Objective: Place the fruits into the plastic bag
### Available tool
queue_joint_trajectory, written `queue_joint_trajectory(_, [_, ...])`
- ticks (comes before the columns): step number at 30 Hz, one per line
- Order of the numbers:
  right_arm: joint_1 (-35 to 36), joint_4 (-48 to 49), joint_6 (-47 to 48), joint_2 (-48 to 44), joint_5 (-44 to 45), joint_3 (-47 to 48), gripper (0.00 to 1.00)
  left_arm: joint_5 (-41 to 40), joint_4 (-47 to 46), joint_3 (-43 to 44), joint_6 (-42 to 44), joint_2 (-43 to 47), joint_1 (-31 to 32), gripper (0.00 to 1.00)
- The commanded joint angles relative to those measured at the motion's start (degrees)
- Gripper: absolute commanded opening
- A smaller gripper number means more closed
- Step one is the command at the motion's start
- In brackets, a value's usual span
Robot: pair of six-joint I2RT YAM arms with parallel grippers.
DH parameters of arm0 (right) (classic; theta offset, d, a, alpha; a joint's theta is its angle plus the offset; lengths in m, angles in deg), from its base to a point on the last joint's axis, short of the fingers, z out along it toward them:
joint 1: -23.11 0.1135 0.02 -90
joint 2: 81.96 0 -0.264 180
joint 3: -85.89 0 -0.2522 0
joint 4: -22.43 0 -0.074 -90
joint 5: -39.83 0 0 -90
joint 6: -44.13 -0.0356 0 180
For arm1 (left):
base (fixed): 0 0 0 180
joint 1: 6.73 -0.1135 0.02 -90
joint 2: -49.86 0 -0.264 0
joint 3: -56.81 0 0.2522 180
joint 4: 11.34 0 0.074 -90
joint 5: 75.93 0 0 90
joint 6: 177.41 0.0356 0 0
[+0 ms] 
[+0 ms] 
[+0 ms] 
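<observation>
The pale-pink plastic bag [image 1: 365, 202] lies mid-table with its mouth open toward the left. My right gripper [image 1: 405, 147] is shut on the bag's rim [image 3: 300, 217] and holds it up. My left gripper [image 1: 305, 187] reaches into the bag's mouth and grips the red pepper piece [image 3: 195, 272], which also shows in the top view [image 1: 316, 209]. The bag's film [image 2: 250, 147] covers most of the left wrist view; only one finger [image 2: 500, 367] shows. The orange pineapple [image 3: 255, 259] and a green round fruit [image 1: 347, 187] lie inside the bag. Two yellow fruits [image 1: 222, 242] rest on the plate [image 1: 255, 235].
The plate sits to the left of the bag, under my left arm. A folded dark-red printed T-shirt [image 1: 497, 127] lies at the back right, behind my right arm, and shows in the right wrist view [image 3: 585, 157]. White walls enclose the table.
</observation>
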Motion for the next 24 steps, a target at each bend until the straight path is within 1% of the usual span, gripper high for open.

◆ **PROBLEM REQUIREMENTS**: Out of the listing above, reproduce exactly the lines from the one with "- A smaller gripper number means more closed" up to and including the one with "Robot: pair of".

◆ **WRITTEN SOLUTION**:
- A smaller gripper number means more closed
- Step one is the command at the motion's start
- In brackets, a value's usual span
Robot: pair of six-joint I2RT YAM arms with parallel grippers.

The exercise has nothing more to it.